そもそもあんたは気づいていないと思うが―――――杏理咲の奴がしゃべってるとき、ずっと端末に視線を向けていたよな?」
「それは内容を把握するために―――――」
「それだけじゃねぇ……あんたは俺たちと会った時から今まで―――――俺に一度たりとも目線を向けていなかったろ」
「……………!!」
この少年がただ者ではないことは分かっていた。しかしこれは勘が鋭いという次元ではない。
そもそも仙波杏理咲の端末に視線を向けていたことは誰だって看破できるし、何ならいかようにもごまかすことはできる。だが視線を向けていないことを指摘されたのは完全に想定外だ。
ちゃんと衛宮霧仁にも顔を向けて会話したはず、彼にも話題を振るように投げかけたはず。視線だけを彼女に注目することなんて不自然さに拍車を―――――。
「……侍が二対一で勝負を仕掛けるとき、一人の方は必ず視線を正面に向ける。その方が相手二人の動きや所作を見ることができるからな。
確かにあんたは俺にも話を振ってきたし、質問を投げかけた―――――だがその体の向きは終始杏理咲の方に向いていた。俺に話しかけるときだけ、顔を向けた」
「……どういうことかわかりかね―――」
「何が言いたいかって?だったら簡潔に言ってやるよ。
あんたは俺を視界に映らないような態勢で、終始杏理咲の方に向かって話しかけていた。対等な立場で、正々堂々と、真っ向面から対峙するつもりなんて最初から無かったろ?
良好な関係はってのは、対等なコミュニケーションから………軍人であるお前でもわかるだろ」
鋭い目つきが刺さる――――これは、西洋の剣で斬られた感覚ではなく、日本刀で斬られたような感覚だった。

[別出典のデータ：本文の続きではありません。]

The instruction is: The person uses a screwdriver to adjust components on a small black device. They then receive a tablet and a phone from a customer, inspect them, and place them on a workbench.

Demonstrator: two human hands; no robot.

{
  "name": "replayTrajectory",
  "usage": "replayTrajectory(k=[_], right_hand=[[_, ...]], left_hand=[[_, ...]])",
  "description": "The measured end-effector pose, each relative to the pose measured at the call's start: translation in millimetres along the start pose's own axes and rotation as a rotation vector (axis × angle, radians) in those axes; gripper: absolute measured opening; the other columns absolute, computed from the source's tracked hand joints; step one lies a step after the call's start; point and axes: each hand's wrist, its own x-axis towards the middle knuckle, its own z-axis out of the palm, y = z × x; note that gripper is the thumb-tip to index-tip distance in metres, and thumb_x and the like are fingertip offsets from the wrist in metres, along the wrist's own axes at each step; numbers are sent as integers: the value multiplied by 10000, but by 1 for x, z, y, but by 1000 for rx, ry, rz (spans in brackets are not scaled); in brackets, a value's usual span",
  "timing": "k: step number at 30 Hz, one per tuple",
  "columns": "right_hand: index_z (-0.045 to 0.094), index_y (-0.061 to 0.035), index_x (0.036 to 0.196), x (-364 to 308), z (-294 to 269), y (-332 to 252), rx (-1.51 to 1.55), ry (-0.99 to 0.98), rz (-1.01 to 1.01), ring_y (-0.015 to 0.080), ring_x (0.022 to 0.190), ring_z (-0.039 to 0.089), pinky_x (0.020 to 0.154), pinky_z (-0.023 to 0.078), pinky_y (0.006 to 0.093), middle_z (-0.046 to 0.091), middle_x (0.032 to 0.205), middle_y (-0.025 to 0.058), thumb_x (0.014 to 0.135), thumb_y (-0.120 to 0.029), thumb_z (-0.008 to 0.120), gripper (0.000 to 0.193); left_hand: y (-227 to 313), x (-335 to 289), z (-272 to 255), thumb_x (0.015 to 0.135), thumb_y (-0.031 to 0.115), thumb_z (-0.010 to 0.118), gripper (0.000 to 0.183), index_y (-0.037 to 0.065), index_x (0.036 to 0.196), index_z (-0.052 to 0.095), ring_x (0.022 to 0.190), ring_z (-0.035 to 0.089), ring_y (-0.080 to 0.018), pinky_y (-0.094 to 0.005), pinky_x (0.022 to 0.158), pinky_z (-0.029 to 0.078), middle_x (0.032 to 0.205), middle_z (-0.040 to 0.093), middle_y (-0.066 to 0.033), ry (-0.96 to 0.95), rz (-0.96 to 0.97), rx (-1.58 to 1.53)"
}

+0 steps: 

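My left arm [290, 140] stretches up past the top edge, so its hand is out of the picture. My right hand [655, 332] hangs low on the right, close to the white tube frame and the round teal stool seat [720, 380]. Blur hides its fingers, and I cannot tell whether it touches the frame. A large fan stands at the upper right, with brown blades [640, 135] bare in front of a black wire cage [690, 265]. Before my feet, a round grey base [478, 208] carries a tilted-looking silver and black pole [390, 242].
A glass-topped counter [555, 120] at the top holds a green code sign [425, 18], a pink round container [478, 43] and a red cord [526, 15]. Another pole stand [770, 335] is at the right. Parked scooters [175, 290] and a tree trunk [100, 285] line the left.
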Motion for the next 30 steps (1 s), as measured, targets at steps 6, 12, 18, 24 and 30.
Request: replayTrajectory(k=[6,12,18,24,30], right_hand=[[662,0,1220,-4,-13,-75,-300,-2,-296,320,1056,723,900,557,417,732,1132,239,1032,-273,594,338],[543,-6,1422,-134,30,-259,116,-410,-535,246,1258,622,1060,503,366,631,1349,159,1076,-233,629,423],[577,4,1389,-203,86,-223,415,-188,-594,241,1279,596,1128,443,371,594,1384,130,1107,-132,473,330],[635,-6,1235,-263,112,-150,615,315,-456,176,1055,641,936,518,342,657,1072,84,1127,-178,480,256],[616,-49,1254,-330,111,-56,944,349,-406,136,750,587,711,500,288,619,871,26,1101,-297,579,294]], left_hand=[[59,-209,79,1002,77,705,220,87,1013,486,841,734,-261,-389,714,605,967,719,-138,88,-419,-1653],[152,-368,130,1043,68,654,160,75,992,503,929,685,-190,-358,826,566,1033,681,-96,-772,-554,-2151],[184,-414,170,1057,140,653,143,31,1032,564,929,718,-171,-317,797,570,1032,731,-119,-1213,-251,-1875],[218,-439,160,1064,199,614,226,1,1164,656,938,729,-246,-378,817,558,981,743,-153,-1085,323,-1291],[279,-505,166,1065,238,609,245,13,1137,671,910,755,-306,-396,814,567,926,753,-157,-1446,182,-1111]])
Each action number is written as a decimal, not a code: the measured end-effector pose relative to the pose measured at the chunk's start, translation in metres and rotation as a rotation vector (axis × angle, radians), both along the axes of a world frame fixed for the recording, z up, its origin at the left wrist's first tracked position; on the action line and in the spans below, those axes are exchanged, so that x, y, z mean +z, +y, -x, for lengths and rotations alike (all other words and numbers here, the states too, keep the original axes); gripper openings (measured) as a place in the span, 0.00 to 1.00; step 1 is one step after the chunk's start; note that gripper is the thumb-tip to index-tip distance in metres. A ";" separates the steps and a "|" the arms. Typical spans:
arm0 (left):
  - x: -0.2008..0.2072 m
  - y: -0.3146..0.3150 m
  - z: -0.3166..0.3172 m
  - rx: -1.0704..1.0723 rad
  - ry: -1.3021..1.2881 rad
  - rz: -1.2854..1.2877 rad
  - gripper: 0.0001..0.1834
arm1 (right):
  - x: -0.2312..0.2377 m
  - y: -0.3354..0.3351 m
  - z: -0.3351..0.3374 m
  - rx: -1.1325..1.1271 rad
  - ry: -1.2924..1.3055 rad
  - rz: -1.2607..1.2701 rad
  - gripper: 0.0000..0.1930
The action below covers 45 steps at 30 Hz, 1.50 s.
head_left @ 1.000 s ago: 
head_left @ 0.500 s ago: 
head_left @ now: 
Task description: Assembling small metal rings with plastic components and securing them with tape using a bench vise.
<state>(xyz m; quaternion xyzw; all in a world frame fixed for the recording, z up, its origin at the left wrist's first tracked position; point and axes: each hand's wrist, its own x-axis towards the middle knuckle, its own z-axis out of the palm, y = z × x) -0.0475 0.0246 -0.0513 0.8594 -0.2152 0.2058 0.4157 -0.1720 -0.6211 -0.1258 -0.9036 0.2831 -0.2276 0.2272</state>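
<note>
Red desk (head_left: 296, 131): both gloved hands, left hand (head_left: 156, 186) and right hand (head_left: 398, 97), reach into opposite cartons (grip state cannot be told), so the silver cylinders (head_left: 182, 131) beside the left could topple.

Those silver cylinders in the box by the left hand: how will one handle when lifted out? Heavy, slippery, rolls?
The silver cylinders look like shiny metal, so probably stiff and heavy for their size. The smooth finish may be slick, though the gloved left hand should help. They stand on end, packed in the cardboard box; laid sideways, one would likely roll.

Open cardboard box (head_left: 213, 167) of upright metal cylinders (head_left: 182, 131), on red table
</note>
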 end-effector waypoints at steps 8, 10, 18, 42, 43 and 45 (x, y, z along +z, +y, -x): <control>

一瞬の隙を突くように……相手の間合いに踏み込み、そして斬る。
どうやらこの衛宮霧仁は………ただ勘のいいガキではなく、洞察力も優れているらしい。
――――ゲイリー・ビアッジの頬に、一つ雫が伝う。
「あいつをどうにかだまくらかして研究データ盗って、自分の手柄にするつもりだったか?いや……このご時世だ、杏理咲を適当に使い捨てるつもりだったろ」
霧仁は立ち上がり、杏理咲が持っていたタブレット端末の電源をオフにした。
「………あいつの技術はお前みてぇな悪代官に渡すつもりはねぇ。とっとと帰りな」
そう吐き捨てて立ち去って行った。その途中で席を外していた杏理咲と会話する様子が聞こえたが―――――今のゲイリー・ビアッジには耳に届く余地すらなかった。
否、その表情はゲイリー・ビアッジとしてではなく。
「……………戦争屋の顔に泥を塗りやがって…………あのガキ………!」
冷血で無慈悲な戦争屋――――アリー・アル・サーシェスがそこにあった。